Los chicos me miran con ojos de distintos colores, azules, verdes, grises. Pero ninguno tiene el color de los ojos de Ky, ningún azul es exactamente el suyo.

—Ahora deberíais descansar —aconseja el chico que nos ha dicho la verdad—. Cuesta dormir de noche. Es cuando suele atacar el enemigo. —Parece agotado y, cuando se aleja, veo que lleva un mini-terminal en la mano. ¿Fue el líder en algún momento? ¿Sigue dando información por la fuerza de la costumbre?

Los demás también se van. La apatía de este campo me asusta más que la propia situación. Estos chicos no parecen saber nada de ninguna rebelión o Alzamiento. Si ya nada les importa, si se han dado todos por vencidos, ¿quién me ayudará a encontrar a Ky?

—Yo no puedo dormir —susurra una chica de la aeronave—. ¿Y si es mi último día?

Al menos, puede hablar. Otras casi parecen haberse quedado catatónicas de la impresión. Veo que un chico se acerca a una de las chicas y le dice algo. Ella se encoge de hombros, nos mira y se marcha con él.

El corazón se me acelera. ¿Debería disuadirla? ¿Qué hará él?

—¿Les has mirado las botas? —me susurra Indie.

Asiento. Me he fijado en el barro, y en las propias botas. Tienen la suela recia y son de caucho, igual que las nuestras, pero las suyas llevan muescas alrededor de la suela. Imagino qué deben de significar, qué deben de señalar. Los días que han sobrevivido. Se me encoge el corazón porque ninguno de los chicos tiene muchos cortes en las botas. Y ya han pasado casi doce semanas desde que se llevaron a Ky.

Los chicos se alejan con paso cansino. Parecen retirarse a los lugares donde duermen y no querer saber nada de nadie, pero unos cuantos rodean a las chicas. Dan la impresión de estar hambrientos.

«No clasifiques —me digo—. Ve lo que hay.»

Tienen muy pocas muescas en las botas. La apatía aún no ha hecho mella en ellos. Todavía desean cosas. Son nuevos. Lo más probable es que no lleven aquí el tiempo suficiente para haber conocido a Ky.

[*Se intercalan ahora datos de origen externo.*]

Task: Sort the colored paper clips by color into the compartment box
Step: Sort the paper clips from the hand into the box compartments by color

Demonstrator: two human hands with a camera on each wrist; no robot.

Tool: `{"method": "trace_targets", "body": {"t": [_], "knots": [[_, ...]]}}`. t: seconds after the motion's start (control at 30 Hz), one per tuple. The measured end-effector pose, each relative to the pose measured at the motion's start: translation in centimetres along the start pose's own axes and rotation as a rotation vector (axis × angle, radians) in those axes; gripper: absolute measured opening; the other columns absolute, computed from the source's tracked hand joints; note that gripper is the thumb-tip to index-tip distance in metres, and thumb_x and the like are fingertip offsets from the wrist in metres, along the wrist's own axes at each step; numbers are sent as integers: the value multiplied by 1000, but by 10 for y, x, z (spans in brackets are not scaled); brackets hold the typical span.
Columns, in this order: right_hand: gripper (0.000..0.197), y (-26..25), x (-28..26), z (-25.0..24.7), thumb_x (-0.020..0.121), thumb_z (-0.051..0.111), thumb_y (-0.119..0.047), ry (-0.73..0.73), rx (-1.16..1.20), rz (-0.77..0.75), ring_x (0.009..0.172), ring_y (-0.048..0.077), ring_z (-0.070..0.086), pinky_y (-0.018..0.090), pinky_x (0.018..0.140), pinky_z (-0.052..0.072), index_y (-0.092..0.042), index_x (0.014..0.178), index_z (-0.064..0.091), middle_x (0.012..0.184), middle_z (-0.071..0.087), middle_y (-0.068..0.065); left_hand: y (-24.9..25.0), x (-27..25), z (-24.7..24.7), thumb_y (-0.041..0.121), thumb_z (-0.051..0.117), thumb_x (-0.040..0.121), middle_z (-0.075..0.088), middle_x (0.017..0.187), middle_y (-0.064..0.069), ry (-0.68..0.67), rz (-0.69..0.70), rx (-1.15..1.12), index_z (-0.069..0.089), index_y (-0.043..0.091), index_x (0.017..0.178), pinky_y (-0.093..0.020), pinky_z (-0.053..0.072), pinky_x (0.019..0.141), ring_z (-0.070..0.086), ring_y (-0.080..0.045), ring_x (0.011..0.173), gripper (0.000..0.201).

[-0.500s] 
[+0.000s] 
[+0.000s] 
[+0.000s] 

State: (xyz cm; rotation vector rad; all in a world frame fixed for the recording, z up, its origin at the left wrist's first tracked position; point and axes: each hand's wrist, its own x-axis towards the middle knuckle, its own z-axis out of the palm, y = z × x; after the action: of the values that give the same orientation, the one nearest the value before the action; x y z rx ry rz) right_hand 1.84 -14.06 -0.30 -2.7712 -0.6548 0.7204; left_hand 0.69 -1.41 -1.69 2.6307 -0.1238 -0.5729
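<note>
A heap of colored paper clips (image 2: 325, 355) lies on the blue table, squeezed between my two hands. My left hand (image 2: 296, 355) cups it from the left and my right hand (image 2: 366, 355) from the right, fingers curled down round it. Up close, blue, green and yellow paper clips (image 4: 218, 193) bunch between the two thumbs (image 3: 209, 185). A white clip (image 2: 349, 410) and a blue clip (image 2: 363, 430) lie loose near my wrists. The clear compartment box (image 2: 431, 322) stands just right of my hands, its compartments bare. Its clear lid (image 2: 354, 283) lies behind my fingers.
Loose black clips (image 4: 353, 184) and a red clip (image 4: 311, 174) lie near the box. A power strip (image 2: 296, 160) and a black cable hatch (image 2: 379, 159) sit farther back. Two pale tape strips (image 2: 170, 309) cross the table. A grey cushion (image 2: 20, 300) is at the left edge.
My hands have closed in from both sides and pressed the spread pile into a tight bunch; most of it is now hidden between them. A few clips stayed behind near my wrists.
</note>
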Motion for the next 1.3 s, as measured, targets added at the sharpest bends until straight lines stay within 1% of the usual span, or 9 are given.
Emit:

«Sigues clasificando. Ve lo que hay.»

Uno tiene las manos quemadas y pólvora negra por todas las botas, incluso en las rodillas. Está al final del grupo. Advierte que le observo las manos y me mira a los ojos, hace un gesto que no me gusta. Pero le mantengo la mirada. Trato de ver lo que hay.

—Tú lo conoces —digo—. Sabes de quién hablo.

No espero que lo admita, pero él asiente.

—¿Dónde está? —pregunto.

—Ha muerto —responde.

—Mientes —digo mientras me trago la preocupación y las ganas de llorar—. Pero te escucharé cuando quieras decirme la verdad.

—¿Qué te hace pensar que te diré algo? —pregunta.

—No te queda mucho tiempo para hablar —respondo—. Ni a ti ni a ninguno de nosotros.

Indie está a mi lado, con la vista clavada en el horizonte. Busca pistas de lo que nos espera. Unas cuantas personas se acercan a escuchar.

Por un momento, parece que el chico va a hablar, pero entonces se ríe y se marcha.

Sin embargo, yo no me preocupo. Sé que volverá: lo he visto en sus ojos. Y estaré preparada.

El día se hace a la vez largo y corto. Todos esperamos. La pandilla de chicos regresa, pero, por algún motivo, guarda las distancias. Quizá se deba a la amenaza del antiguo líder, que permanece cerca de nosotras, con el miniterminal en la mano para informar de cualquier conducta inapropiada. ¿Temen las consecuencias si nos hacen daño y el funcionario regresa?

Estoy cenando con las otras chicas cuando veo que el chico de las manos quemadas se acerca. Me levanto y le ofrezco la comida que queda en mi bandeja de papel de aluminio. En este campo, las raciones son tan reducidas que cualquiera que lleve mucho tiempo aquí debe de estar famélico.

—Tonta —masculla Indie a mi lado, pero también se pone de pie. Después de ayudarnos en la aeronave, parece que, de algún modo, nos hayamos aliado.

—¿Me estás sobornando? —me pregunta el chico con malicia cuando ve que le ofrezco mi guiso de carne y fécula.

—Por supuesto —respondo—. Tú eres el único que estaba presente. Eres el único que lo sabe.